LH medical students, residents, and surgeons report frustration or perceptions of discrimination during their training and beyond.^2,4,8–10 Most material components that are used in surgery are designed with a lateral bias toward the right-handed (RH) operator.^{2,6,8,10–13} Whereas previously it was thought that laparoscopy somewhat mitigated these disadvantages, this has not proven to be the case.^14–16 Previous reports have demonstrated a need for mentorship and education for LH surgery trainees. ⁴

Despite growing literature to address handedness in surgical training, there are no reports of modifications to standard pediatric surgery operations for the LH surgeon. In a field where laparoscopy and thoracoscopy are performed in neonates as small as 1–2 kg, dexterity, fine motor movements, accuracy, and precision are of utmost importance. Therefore, it would be advantageous to adjust port placement and the surgical approach to facilitate dissection and suturing utilizing the surgeon's dominant hand. In this study, we describe LH approaches to both common and complex pediatric minimally invasive procedures.

Methods

Results

Laparoscopic pyloromyotomy

Description of technique for the RH surgeon

Positioning: Frog-leg position at the foot of the bed or transverse to allow the operating surgeon to stand at the patient's feet.

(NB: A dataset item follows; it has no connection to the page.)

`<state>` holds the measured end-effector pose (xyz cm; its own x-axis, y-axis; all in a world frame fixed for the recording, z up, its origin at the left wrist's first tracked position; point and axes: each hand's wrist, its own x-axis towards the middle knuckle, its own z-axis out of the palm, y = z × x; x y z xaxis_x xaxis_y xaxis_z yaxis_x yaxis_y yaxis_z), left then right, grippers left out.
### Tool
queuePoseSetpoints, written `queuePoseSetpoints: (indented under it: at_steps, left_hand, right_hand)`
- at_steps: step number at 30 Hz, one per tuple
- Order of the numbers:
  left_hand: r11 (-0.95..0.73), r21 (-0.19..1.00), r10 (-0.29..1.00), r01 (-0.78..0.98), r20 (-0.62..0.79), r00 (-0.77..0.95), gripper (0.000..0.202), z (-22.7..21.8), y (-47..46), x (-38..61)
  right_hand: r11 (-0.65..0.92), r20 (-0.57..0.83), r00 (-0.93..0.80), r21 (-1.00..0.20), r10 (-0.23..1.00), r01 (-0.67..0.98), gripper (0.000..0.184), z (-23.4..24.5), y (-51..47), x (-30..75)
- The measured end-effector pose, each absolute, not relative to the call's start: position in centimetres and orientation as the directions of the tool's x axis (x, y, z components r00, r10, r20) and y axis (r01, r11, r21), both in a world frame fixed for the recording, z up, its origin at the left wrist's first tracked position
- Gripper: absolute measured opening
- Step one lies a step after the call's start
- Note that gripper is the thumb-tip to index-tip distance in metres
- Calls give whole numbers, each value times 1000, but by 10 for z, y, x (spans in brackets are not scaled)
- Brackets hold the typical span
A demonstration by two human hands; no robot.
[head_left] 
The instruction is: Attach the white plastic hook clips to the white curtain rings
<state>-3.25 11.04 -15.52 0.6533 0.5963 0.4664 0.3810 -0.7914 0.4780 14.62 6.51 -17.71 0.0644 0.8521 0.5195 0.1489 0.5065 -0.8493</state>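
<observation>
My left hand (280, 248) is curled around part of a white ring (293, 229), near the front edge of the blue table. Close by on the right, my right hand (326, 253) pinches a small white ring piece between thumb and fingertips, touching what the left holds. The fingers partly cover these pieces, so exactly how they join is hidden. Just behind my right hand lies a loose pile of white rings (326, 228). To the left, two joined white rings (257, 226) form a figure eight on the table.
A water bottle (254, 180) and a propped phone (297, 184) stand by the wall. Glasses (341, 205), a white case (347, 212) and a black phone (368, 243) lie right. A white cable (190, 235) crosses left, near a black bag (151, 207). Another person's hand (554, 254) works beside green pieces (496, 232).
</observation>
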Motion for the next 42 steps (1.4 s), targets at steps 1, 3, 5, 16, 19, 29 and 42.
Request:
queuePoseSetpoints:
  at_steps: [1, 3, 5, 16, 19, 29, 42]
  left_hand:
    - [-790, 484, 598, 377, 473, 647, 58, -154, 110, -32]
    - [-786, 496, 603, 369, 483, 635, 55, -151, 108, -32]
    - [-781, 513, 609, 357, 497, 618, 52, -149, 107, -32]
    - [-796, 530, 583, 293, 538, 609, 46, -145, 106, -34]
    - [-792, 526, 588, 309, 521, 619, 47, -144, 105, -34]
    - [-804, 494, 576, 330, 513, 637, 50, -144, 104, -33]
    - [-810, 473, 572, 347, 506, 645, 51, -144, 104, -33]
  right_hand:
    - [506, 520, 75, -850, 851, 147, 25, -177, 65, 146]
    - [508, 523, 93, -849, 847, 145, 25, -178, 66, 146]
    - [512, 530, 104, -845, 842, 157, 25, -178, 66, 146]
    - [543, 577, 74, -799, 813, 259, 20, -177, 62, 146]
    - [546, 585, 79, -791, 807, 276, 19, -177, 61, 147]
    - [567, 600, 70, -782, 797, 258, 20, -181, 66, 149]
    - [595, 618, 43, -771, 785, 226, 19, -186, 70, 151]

Port placement: 3–5 mm umbilical port with stab incisions in the right upper quadrant (RUQ) and left upper quadrant (LUQ).

Dissection: The pylorus is grasped and stabilized from the duodenal side using an atraumatic clamp inserted into the RUQ incision. A shielded electrocautery device is inserted through the LUQ incision. Following the initial myotomy, the electrocautery device is exchanged for a pyloric spreader (Fig. 1A).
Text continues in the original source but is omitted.